*Your objective*
The word to find is "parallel". State how many lines below contain it, giving only the number.

*Supplied records*
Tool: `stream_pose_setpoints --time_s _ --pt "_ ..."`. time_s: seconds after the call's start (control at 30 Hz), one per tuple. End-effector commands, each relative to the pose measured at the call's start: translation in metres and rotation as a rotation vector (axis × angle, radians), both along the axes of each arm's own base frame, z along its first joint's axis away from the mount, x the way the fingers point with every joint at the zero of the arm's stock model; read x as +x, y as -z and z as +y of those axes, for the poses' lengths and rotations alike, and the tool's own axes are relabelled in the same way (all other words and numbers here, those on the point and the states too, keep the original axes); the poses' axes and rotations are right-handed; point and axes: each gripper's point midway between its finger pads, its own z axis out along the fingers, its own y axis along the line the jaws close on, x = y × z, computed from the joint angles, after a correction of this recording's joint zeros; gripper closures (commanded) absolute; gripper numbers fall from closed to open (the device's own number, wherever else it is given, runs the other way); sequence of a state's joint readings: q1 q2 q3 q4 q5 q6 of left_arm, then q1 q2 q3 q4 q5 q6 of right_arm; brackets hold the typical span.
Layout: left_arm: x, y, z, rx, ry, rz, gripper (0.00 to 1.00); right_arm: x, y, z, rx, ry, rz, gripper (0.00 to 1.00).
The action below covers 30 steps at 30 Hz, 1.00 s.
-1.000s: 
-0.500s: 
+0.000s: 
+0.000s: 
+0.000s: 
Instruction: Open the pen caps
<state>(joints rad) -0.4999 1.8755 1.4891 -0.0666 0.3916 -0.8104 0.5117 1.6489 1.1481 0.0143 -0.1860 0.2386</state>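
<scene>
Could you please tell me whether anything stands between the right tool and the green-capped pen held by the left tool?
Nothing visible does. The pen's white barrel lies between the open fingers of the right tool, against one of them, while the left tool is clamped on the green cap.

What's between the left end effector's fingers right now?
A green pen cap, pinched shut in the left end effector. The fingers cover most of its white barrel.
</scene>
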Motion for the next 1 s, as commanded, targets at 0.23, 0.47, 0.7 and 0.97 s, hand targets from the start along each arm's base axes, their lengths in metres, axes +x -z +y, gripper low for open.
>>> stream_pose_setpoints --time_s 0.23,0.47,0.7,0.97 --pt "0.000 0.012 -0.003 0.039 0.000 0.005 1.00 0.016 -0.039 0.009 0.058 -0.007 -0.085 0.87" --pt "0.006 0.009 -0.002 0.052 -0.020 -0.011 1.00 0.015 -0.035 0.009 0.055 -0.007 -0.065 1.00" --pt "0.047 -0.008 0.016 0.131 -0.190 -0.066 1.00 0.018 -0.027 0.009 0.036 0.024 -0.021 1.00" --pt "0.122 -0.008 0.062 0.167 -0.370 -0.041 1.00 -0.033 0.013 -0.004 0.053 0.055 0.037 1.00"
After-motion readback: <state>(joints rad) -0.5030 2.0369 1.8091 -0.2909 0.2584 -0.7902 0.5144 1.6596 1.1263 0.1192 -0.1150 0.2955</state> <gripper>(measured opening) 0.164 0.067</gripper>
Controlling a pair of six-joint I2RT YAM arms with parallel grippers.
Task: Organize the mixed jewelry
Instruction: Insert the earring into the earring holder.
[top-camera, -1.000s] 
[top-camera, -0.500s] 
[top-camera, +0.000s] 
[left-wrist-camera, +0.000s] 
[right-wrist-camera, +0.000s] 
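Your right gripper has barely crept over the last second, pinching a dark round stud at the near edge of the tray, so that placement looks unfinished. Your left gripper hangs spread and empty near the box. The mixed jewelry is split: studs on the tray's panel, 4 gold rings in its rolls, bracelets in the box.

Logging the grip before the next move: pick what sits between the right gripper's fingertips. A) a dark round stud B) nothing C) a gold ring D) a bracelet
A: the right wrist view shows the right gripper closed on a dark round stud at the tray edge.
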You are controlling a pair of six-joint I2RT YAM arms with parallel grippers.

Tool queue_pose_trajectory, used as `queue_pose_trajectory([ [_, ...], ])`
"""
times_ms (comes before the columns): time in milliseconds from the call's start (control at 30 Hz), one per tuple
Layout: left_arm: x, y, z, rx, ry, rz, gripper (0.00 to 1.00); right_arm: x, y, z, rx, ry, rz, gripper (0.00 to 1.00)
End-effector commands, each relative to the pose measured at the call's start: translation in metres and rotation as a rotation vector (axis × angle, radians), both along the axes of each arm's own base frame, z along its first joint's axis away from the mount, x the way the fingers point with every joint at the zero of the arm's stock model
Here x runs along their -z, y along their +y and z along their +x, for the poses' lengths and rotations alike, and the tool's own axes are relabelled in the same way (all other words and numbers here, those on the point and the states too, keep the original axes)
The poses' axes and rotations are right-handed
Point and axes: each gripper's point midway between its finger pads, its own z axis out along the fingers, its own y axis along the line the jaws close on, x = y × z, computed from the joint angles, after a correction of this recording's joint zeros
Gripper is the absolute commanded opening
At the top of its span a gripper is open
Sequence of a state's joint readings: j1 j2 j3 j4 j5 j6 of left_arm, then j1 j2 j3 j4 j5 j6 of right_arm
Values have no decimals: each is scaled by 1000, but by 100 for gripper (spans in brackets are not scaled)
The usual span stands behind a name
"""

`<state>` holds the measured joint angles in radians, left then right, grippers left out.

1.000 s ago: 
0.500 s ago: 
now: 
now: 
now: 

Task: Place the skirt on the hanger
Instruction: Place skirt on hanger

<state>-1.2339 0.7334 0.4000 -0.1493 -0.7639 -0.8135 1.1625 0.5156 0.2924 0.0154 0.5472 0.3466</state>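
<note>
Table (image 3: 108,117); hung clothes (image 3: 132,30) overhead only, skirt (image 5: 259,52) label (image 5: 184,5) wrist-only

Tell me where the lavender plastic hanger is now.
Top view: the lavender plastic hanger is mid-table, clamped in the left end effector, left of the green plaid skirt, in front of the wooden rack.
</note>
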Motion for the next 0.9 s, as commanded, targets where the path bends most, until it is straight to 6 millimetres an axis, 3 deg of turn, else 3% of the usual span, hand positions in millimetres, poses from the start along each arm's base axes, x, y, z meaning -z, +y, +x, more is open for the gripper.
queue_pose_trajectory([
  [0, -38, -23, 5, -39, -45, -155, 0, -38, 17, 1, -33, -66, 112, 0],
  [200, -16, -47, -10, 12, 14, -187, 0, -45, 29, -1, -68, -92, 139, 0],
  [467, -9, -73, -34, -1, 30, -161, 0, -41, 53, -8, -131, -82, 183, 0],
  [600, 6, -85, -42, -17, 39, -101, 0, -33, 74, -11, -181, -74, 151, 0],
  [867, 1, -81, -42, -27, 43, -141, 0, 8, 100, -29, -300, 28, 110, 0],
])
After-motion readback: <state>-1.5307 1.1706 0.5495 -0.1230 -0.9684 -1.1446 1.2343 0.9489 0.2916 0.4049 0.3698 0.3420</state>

*Reply*
2